The popularization of Li ion technology, the need to give batteries a second life and the meteoric rise of connected objects mean that the battery is becoming a key element in our society - the equivalent of the heart in the human body. By analogy with medicine, we'll need to develop technical solutions to know our state of health (SOH) at all times, so that we can intervene in the event of malfunctions. All this requires reliable traceability of batteries, so that they can ultimately have a dual function/second life: they can be used for network applications after having been used for electric vehicles.

In this context, it is necessary to add value to the battery by introducing miniaturized sensors capable of transmitting/receiving information, so that the battery is no longer a black box and its SOH can be determined.
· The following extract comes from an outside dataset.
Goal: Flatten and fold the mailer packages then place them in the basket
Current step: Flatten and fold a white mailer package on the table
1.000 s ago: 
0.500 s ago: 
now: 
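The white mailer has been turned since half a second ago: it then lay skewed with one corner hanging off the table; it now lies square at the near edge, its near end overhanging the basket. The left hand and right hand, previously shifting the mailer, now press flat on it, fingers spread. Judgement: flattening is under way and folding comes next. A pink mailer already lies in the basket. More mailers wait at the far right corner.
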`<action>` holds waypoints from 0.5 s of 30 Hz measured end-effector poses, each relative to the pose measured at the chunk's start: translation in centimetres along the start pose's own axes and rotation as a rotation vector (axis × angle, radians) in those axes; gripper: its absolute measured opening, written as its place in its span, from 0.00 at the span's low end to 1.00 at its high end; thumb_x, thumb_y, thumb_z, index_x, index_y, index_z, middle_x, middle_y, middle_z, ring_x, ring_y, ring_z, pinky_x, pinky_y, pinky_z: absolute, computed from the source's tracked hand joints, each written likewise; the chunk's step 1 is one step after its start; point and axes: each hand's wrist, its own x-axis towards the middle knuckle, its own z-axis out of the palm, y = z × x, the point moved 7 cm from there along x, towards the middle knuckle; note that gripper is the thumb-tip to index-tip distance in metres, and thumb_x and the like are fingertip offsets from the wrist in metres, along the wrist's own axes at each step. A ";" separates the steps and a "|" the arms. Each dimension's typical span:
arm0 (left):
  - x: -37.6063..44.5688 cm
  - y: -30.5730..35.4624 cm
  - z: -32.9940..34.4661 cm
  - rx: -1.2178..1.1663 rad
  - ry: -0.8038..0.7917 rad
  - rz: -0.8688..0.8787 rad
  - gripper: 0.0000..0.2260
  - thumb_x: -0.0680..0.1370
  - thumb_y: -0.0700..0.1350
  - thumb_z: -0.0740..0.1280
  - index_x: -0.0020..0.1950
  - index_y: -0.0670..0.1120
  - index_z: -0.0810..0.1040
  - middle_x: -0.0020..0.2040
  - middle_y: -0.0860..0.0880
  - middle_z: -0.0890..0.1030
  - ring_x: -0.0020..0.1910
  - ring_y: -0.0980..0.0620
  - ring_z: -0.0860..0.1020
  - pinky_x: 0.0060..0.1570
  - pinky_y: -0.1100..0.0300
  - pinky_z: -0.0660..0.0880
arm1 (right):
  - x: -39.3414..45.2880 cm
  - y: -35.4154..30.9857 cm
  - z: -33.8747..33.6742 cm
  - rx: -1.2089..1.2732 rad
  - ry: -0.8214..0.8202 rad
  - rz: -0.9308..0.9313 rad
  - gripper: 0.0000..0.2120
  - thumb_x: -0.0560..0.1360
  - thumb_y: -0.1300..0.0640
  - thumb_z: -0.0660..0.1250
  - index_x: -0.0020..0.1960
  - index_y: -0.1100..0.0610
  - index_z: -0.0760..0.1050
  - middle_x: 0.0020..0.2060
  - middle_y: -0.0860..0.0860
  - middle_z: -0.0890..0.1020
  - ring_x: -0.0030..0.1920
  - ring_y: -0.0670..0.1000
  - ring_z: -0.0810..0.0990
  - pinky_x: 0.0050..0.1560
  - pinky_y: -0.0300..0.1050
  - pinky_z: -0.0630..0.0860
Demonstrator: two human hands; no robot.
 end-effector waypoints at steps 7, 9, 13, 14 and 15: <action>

A negative diagnosis will require treatment, and consequently the implementation of self-repair systems. These are issues far removed from our current activities, but extremely important for the future of Li ion battery research. It is this new "diagnosis/repair" of Li ion batteries that will be covered in the 2021 lecture. The various passive/non-passive, intrusive/non-intrusive diagnostic techniques will be discussed, with a particular focus on techniques based on the use of optical fibers.

As in medicine, battery diagnostics must go hand in hand with the development of self-repair systems. We will show how supramolecular chemistry can be put to good use in designing and engineering self-repairing polymers, while considering the self-repair engineering that can take place at the separator level via the realization of very specific encapsulation and functionalization chemistry. These lectures will be followed by seminars on the history of batteries and electrochemistry in general.